PROBLEM STATEMENT | Reproduce exactly, from the data that follows, the line with "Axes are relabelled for", the line with "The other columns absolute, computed", and every line that lies between them.
=== Section Start ===
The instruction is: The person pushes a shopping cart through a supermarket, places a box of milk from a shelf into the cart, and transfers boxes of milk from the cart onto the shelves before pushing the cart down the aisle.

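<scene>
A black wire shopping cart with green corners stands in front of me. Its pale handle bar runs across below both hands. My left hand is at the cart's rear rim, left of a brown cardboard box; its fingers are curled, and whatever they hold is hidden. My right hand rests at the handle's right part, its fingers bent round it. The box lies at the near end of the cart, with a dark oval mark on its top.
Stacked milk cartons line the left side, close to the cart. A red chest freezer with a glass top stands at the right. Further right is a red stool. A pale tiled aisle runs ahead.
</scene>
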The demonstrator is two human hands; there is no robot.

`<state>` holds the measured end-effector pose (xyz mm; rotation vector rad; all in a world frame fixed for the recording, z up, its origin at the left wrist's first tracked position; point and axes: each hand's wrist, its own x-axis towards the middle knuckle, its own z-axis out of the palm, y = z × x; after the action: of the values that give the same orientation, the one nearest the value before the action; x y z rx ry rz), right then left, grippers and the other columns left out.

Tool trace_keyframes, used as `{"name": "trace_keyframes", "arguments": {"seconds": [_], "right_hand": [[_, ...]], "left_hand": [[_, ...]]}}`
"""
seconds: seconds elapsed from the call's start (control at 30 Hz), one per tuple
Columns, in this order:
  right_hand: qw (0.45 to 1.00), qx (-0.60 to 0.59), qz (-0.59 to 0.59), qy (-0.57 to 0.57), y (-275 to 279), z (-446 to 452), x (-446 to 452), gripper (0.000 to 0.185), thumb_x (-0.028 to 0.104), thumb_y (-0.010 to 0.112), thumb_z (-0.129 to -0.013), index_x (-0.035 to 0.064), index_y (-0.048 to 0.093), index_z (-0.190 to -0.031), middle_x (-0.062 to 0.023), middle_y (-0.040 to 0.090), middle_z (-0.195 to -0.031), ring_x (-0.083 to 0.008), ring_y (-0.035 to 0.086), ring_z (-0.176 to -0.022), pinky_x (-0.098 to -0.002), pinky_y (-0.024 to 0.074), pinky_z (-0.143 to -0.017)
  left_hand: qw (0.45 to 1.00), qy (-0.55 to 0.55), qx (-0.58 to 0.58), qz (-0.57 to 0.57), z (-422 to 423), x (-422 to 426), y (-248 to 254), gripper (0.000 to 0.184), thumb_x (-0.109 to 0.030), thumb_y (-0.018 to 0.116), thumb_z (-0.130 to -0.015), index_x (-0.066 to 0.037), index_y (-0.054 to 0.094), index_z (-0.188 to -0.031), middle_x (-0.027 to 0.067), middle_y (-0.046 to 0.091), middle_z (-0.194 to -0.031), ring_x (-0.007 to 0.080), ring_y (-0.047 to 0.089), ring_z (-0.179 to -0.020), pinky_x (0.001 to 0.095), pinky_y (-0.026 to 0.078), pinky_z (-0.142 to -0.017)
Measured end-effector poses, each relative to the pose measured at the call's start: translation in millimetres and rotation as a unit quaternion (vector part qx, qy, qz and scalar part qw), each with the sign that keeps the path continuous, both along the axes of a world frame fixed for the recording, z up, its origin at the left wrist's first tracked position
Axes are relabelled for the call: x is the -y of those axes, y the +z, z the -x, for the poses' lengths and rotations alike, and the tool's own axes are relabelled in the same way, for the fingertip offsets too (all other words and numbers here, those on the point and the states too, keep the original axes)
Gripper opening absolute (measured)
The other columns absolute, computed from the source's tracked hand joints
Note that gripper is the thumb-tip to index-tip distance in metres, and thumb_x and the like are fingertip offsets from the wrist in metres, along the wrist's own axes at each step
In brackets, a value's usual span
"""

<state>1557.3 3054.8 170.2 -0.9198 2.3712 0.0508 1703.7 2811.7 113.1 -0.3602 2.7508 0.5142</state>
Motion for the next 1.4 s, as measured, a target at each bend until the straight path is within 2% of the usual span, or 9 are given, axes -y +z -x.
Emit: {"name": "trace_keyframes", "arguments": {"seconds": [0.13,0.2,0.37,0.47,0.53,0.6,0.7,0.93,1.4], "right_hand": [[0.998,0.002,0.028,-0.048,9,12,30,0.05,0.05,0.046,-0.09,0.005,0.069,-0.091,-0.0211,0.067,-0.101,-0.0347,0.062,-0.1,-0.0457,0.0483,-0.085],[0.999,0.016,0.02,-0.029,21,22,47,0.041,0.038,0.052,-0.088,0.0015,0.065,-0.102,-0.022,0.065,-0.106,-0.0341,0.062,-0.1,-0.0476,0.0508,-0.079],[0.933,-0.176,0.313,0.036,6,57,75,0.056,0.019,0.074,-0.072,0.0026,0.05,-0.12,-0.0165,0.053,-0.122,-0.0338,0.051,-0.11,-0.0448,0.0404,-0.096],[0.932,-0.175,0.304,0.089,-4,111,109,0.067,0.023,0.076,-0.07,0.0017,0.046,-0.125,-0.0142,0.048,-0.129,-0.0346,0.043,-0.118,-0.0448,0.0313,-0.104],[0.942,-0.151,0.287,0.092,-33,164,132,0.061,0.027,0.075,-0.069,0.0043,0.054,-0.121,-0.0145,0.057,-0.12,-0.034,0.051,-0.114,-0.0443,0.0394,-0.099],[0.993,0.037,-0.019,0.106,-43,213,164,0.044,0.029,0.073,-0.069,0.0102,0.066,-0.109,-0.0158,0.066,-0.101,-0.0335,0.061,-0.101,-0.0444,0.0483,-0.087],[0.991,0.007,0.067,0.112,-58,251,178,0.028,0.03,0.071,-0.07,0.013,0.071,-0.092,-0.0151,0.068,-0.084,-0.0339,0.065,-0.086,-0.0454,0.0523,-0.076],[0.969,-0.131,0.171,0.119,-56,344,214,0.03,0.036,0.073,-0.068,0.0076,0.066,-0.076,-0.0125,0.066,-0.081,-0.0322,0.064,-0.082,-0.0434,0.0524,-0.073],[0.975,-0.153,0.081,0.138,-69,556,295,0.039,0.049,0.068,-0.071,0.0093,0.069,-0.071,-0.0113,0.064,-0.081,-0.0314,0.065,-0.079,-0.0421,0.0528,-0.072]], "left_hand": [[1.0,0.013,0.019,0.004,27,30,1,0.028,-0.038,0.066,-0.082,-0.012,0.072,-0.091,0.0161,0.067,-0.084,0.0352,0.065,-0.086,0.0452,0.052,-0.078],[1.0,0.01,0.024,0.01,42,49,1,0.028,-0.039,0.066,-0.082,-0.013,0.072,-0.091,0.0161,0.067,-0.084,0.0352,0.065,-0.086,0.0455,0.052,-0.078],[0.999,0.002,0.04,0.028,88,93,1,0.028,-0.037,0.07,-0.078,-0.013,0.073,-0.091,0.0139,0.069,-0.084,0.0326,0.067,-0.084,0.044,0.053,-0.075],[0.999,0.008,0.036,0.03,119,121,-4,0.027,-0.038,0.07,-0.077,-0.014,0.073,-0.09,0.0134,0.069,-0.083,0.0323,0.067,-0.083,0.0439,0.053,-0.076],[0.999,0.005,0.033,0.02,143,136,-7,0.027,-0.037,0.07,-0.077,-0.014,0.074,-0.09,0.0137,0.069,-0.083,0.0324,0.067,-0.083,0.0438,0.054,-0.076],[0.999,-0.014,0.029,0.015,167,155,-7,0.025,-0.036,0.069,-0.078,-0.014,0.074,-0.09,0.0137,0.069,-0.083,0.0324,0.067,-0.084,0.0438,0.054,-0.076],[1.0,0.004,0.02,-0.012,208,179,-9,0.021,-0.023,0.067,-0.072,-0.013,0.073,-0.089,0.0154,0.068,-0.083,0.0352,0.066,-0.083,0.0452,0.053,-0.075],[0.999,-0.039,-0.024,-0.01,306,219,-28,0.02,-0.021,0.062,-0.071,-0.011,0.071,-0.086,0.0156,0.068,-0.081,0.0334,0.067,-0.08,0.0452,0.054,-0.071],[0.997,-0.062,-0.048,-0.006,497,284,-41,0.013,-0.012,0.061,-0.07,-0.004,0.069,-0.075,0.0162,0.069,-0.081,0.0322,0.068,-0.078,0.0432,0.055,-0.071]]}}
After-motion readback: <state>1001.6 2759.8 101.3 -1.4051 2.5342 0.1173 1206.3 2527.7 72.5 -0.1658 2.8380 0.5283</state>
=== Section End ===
ANSWER FOR THE TASK |
Axes are relabelled for the call: x is the -y of those axes, y the +z, z the -x, for the poses' lengths and rotations alike, and the tool's own axes are relabelled in the same way, for the fingertip offsets too (all other words and numbers here, those on the point and the states too, keep the original axes)
Gripper opening absolute (measured)
The other columns absolute, computed from the source's tracked hand joints

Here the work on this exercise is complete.